# [WHAT YOU HAVE TO DO]
Where a line in the listing contains the string "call", copy that line out.

# [GIVEN DATA]
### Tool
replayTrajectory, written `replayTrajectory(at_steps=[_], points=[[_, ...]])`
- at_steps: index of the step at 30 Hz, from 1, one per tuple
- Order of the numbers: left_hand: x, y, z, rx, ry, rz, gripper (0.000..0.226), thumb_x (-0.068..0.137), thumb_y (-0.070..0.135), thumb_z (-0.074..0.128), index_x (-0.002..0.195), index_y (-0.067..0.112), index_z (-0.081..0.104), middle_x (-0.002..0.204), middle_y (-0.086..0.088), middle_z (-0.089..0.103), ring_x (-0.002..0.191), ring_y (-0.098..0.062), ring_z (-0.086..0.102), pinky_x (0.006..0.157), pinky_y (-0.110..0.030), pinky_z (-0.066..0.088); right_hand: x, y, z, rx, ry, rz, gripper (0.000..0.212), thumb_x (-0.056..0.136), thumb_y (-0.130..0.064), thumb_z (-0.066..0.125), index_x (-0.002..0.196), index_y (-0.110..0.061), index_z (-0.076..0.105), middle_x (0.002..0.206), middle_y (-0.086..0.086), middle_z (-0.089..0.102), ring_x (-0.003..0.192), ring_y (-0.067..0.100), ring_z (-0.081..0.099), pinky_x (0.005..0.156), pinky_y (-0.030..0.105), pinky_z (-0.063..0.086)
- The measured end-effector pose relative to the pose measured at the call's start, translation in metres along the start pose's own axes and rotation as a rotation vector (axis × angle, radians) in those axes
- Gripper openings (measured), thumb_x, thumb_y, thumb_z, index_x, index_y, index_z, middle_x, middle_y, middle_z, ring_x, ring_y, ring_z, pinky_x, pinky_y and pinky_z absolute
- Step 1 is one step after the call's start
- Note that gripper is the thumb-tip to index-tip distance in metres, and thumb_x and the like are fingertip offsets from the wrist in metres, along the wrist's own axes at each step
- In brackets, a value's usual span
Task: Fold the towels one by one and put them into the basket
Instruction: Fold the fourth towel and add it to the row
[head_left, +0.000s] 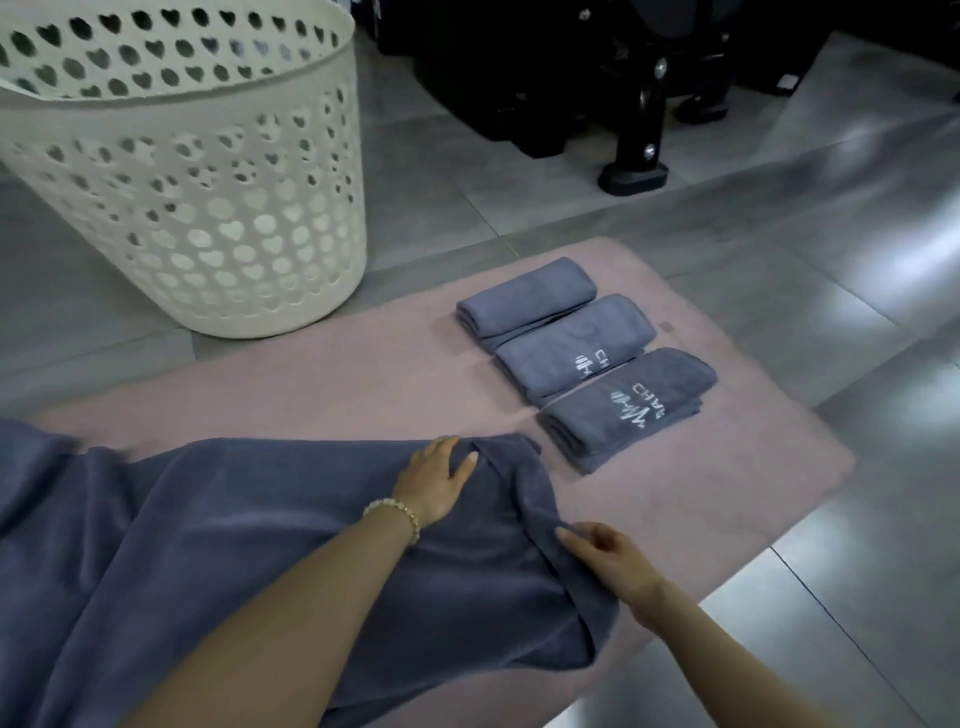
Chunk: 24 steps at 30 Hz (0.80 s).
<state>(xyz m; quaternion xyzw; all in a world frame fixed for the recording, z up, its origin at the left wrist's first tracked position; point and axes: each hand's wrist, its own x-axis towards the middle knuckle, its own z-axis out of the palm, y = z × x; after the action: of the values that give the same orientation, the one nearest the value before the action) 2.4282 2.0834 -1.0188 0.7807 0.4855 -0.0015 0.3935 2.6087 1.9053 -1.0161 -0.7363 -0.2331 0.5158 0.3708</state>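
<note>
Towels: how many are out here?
4. Folded in a row on the mat: far towel, middle towel, near towel. The left hand rests on the unfolded towel; the right hand touches its edge. The basket may hide more.

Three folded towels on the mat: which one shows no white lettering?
The farthest folded towel, at the row's end toward the basket: its top is plain. The middle one and the nearest one both show white embroidery.

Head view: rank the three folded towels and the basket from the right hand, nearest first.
1. Front folded towel, just beyond the right hand.
2. Middle folded towel, behind it.
3. Back folded towel, row's far end.
4. Basket, far left.
</note>
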Motion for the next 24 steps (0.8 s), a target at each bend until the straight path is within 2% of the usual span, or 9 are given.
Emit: replayTrajectory(at_steps=[3, 7, 11, 14, 16, 19, 20, 22, 24], points=[[0.028, 0.013, 0.010, 0.099, -0.070, -0.015, 0.058, 0.099, 0.048, 0.027, 0.148, 0.017, 0.025, 0.155, -0.001, 0.024, 0.141, -0.025, 0.020, 0.117, -0.035, 0.017, 0.000, 0.003, 0.004, 0.025, -0.080, -0.022, 0.023, 0.084, -0.025, 0.070, 0.101, -0.009, 0.070, 0.102, 0.009, 0.072, 0.092, 0.016, 0.067, 0.080, 0.024, 0.054], [0.054, 0.030, 0.012, 0.248, -0.022, -0.033, 0.051, 0.098, 0.051, 0.028, 0.136, 0.023, 0.044, 0.142, -0.003, 0.039, 0.129, -0.027, 0.032, 0.110, -0.036, 0.025, 0.001, 0.001, -0.002, 0.130, -0.276, 0.002, 0.025, 0.084, -0.016, 0.070, 0.107, -0.006, 0.071, 0.109, 0.012, 0.071, 0.100, 0.018, 0.066, 0.091, 0.030, 0.053], [0.065, 0.044, 0.009, 0.253, -0.062, -0.034, 0.049, 0.094, 0.059, 0.031, 0.092, 0.018, 0.059, 0.107, -0.007, 0.063, 0.108, -0.029, 0.047, 0.094, -0.036, 0.037, 0.002, 0.005, -0.003, 0.091, -0.311, 0.010, 0.020, 0.082, -0.009, 0.071, 0.100, -0.001, 0.073, 0.100, 0.009, 0.072, 0.092, 0.013, 0.066, 0.085, 0.023, 0.052], [0.065, 0.048, 0.008, 0.175, -0.093, 0.014, 0.052, 0.089, 0.058, 0.048, 0.055, 0.018, 0.045, 0.062, -0.001, 0.051, 0.074, -0.023, 0.047, 0.074, -0.031, 0.041, 0.004, 0.007, 0.001, 0.029, -0.289, -0.060, 0.012, 0.078, -0.008, 0.075, 0.089, -0.004, 0.073, 0.090, 0.000, 0.069, 0.087, 0.007, 0.063, 0.081, 0.017, 0.048], [0.065, 0.052, 0.005, 0.042, -0.126, 0.087, 0.047, 0.088, 0.045, 0.060, 0.053, 0.019, 0.043, 0.055, 0.004, 0.043, 0.066, -0.017, 0.043, 0.066, -0.027, 0.035, 0.004, 0.002, 0.002, 0.071, -0.227, -0.085, 0.030, 0.071, -0.017, 0.082, 0.094, -0.002, 0.069, 0.092, 0.002, 0.066, 0.089, 0.010, 0.061, 0.082, 0.016, 0.048], [0.062, 0.068, -0.014, -0.164, -0.139, 0.254, 0.034, 0.088, 0.028, 0.066, 0.059, 0.016, 0.052, 0.054, 0.006, 0.046, 0.057, -0.006, 0.038, 0.061, -0.023, 0.034, 0.008, -0.007, 0.000, 0.233, -0.164, -0.046, 0.082, 0.049, -0.038, 0.092, 0.116, -0.009, 0.054, 0.109, 0.007, 0.065, 0.101, 0.015, 0.064, 0.087, 0.022, 0.052], [0.060, 0.076, -0.024, -0.211, -0.152, 0.303, 0.030, 0.088, 0.024, 0.065, 0.061, 0.015, 0.055, 0.052, 0.010, 0.046, 0.055, -0.001, 0.037, 0.058, -0.019, 0.034, 0.008, -0.013, -0.001, 0.289, -0.197, -0.026, 0.081, 0.054, -0.034, 0.091, 0.122, -0.014, 0.051, 0.115, 0.006, 0.066, 0.107, 0.014, 0.064, 0.089, 0.025, 0.052], [0.057, 0.092, -0.044, -0.278, -0.157, 0.361, 0.029, 0.089, 0.018, 0.063, 0.062, 0.013, 0.055, 0.045, 0.014, 0.041, 0.049, 0.003, 0.032, 0.054, -0.011, 0.030, 0.005, -0.025, -0.001, 0.276, -0.309, 0.005, 0.060, 0.071, -0.023, 0.082, 0.124, -0.018, 0.054, 0.118, 0.003, 0.067, 0.110, 0.014, 0.064, 0.094, 0.029, 0.051], [0.055, 0.105, -0.066, -0.354, -0.095, 0.370, 0.024, 0.090, 0.017, 0.062, 0.069, 0.007, 0.057, 0.050, 0.014, 0.043, 0.051, 0.004, 0.034, 0.055, -0.010, 0.032, 0.002, -0.036, 0.000, 0.186, -0.363, 0.032, 0.044, 0.077, -0.024, 0.077, 0.117, -0.011, 0.063, 0.113, 0.003, 0.070, 0.105, 0.015, 0.066, 0.093, 0.028, 0.052]])
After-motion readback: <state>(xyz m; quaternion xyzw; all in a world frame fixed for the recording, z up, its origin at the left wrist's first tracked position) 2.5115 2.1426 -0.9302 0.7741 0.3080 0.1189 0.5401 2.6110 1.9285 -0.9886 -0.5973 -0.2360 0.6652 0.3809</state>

# [SOLUTION TO THIS EXERCISE]
- The measured end-effector pose relative to the pose measured at the call's start, translation in metres along the start pose's own axes and rotation as a rotation vector (axis × angle, radians) in those axes
- Step 1 is one step after the call's start

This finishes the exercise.